Abbreviation: DiR, 1,1-dioctadecyl-3,3,3,3-tetramethylindotricarbocyanine iodide.

Table 1 Survival time and percentage-increased life span (ILS%) of glioma-bearing nude mice treated with targeting epirubicin plus celecoxib liposomes

Treatment groups	Survival (days)			ILS%
	Range	Mean ± SD	Median	Mean	Median
Physiological saline	13–25	19.50±4.37	19	NA	NA
Free epirubicin	13–26	20.25±4.39	21	3.85	10.53
Epirubicin liposomes	15–30	24.00±5.75	25	23.08	31.58
Epirubicin plus celecoxib liposomes	14–33	26.38±6.67	26	35.26	36.84
Targeting epirubicin plus celecoxib liposomes	15–36	28.75±7.30a,b	30	47.43	57.89

Notes: P<0.05;

a vs physiological saline;

b vs free epirubicin; n=8.

Abbreviations: NA, not applicable; SD, standard deviation.

Figure 9 Anticancer efficacy and destruction of VM channels in intracranial glioma-bearing nude mice.

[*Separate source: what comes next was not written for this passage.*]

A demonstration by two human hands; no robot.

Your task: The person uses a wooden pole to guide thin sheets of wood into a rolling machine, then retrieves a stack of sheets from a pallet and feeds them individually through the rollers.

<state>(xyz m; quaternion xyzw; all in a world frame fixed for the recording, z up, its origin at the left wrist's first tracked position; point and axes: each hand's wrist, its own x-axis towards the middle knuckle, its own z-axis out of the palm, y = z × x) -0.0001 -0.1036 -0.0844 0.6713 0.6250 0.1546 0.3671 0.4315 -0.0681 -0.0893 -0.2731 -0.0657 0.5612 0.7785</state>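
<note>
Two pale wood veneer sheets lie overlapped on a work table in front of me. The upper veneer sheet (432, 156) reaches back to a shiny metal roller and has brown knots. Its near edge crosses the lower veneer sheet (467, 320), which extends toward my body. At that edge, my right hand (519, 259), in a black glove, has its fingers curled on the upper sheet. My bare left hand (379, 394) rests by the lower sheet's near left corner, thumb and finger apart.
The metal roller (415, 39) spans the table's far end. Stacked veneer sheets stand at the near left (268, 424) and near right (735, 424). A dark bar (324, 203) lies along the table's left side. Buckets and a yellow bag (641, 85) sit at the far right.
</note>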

Notes: (A) Kaplan–Meier survival curves. Arrows indicate the administration days. (B) Destruction of VM channels in the intracranial glioma-bearing nude mice using CD34-PAS dual staining. The scale bars indicate 200 μm. (B1) Normal brain tissue. (B2) Physiological saline. (B3) Free epirubicin. (B4) Epirubicin liposomes. (B5) Epirubicin plus celecoxib liposomes. (B6) Targeting epirubicin plus celecoxib liposomes. The yellow circles indicate the in vivo VM channels.

Abbreviation: VM, vasculogenic mimicry.

Figure 10 Preliminary toxicity evaluations in the major organs of the intracranial glioma-bearing nude mice after treatment with targeting epirubicin plus celecoxib liposomes.

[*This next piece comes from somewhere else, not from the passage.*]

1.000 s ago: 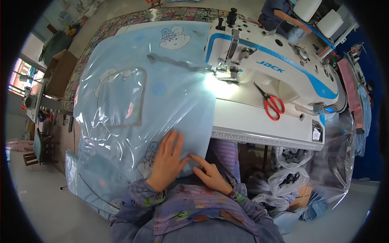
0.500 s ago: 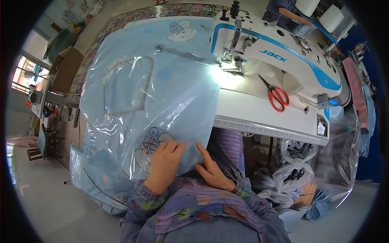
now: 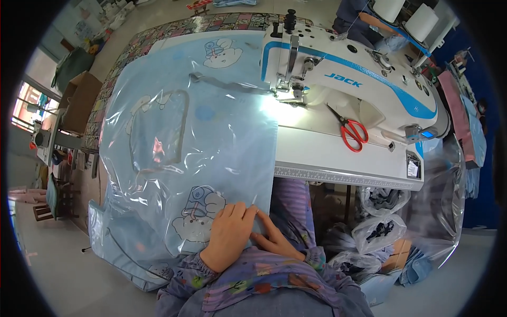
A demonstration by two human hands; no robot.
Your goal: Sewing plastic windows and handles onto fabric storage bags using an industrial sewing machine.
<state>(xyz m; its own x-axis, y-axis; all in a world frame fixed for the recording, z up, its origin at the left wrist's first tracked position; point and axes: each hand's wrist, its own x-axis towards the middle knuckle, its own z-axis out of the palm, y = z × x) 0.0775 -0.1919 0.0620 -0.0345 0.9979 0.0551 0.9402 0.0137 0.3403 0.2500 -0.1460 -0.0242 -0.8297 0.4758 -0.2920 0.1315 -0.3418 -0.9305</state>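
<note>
A large light blue plastic sheet (image 3: 211, 137) with cartoon prints lies over the sewing table and hangs down toward my lap. My left hand (image 3: 228, 235) lies flat on its near edge, fingers bent over the fold beside a printed cartoon figure. My right hand (image 3: 274, 240) sits just to the right, partly under the left, pinching the same edge. The far end of the sheet reaches the presser foot (image 3: 298, 98) of the white and blue sewing machine (image 3: 359, 84).
Red-handled scissors (image 3: 351, 132) lie on the machine bed. Two thread cones (image 3: 406, 16) stand at the back right. Clear bags of fabric pieces (image 3: 380, 232) hang under the table at right. A cardboard box (image 3: 79, 100) stands at left. Another person sits behind the machine.
The blue sheet has slid toward me, and both hands have gathered its near edge closer to my lap. My view shifted slightly.
</note>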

Notes: 1, Physiological saline; 2, free epirubicin; 3, epirubicin liposomes; 4, epirubicin plus celecoxib liposomes; 5, targeting epirubicin plus celecoxib liposomes. Paraffin sections of major organ tissues were stained with hematoxylin and eosin. Images were obtained under a microscope at 40× magnification.